Could you copy every line of the data that contains "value"?

◇ ◇ ◇

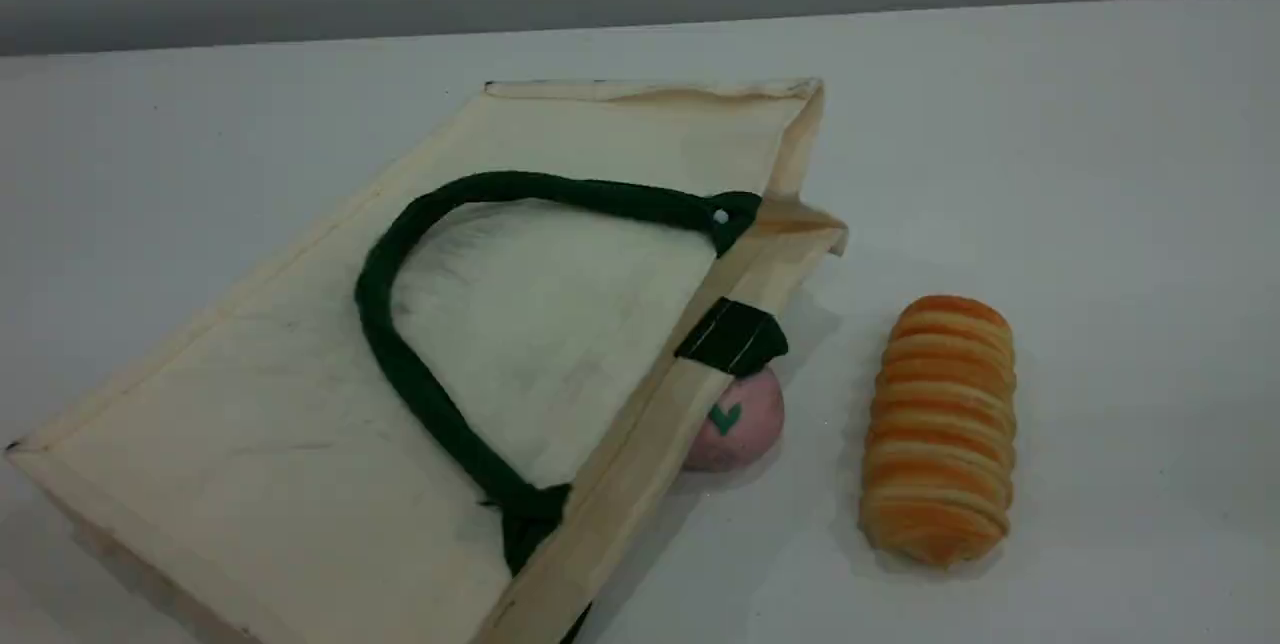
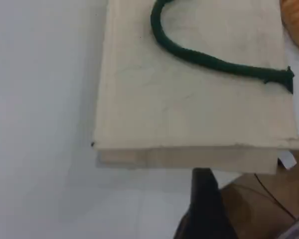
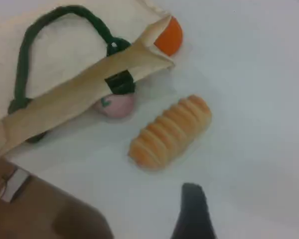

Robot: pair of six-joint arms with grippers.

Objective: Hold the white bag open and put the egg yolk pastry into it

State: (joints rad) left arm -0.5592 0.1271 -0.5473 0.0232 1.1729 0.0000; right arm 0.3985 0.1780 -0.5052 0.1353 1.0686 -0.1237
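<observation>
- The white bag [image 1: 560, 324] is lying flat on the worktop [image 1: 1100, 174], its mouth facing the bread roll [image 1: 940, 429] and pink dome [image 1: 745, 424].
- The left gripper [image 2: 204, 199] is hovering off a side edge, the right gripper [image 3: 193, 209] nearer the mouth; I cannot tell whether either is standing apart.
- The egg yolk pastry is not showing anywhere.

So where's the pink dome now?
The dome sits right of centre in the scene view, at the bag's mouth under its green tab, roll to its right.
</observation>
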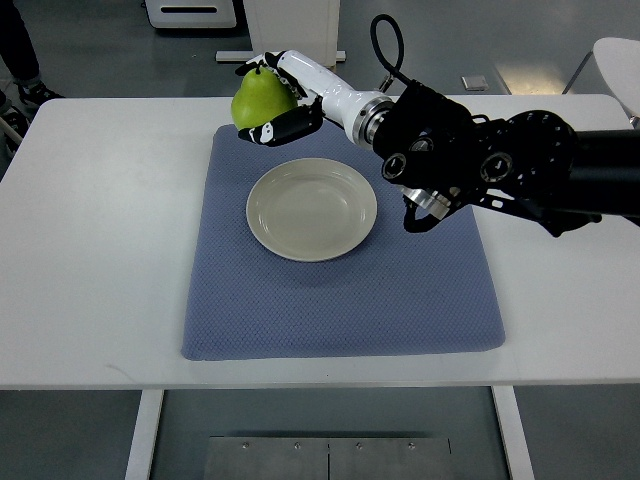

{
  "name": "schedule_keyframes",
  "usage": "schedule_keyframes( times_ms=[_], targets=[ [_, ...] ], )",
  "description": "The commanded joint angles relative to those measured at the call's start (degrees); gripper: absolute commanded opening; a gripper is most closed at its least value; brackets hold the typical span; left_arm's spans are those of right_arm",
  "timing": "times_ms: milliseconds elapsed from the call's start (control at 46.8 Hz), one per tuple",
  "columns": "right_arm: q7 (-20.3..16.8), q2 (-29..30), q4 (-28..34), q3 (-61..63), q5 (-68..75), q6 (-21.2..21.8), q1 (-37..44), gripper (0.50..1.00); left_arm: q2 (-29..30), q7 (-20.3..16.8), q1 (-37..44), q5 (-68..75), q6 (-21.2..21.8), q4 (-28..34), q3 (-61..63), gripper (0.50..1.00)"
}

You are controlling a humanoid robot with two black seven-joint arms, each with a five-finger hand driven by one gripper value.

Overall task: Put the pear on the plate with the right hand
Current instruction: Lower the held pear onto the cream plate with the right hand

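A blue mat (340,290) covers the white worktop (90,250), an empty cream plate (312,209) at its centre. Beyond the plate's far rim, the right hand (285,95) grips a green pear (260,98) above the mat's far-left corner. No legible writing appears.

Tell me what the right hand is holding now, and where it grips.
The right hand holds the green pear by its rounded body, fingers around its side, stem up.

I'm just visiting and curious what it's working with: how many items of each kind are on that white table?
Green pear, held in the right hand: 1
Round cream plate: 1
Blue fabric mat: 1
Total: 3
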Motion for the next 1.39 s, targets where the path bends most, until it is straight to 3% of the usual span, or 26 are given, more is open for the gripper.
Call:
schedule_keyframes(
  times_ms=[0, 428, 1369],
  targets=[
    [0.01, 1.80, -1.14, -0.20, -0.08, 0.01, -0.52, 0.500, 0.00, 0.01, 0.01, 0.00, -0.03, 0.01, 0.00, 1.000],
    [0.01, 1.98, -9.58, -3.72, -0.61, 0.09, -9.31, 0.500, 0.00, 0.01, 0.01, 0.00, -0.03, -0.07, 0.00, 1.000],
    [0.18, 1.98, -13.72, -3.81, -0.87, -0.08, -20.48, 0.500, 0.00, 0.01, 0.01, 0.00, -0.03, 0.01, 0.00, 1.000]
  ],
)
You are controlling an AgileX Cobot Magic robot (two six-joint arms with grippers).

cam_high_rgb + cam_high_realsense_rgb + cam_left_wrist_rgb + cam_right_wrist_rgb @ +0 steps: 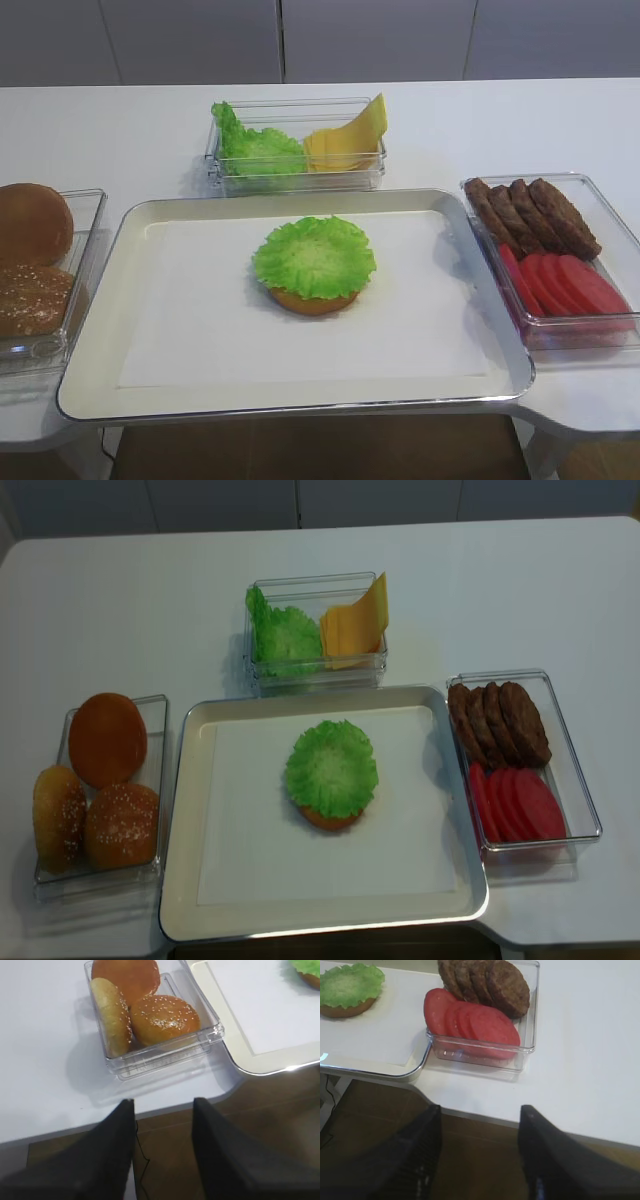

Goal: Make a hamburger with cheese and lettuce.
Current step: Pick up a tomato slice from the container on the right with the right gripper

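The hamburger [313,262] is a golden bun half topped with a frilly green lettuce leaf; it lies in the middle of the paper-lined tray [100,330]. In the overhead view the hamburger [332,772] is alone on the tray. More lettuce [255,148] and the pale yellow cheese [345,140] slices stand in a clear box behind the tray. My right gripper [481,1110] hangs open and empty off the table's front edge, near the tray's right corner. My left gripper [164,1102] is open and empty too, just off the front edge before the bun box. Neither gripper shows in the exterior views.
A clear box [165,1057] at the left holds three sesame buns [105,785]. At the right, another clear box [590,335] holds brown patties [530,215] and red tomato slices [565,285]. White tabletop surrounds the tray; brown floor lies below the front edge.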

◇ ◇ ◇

» **Answer for this exercise**
  "description": "The commanded joint angles relative to those measured at the call's start (degrees); gripper: absolute commanded opening; a gripper is most closed at its least value; brackets hold the typical span; left_arm's spans are those of right_arm",
You are controlling a humanoid robot with two black seven-joint arms, each with a five-finger hand driven by one gripper value.

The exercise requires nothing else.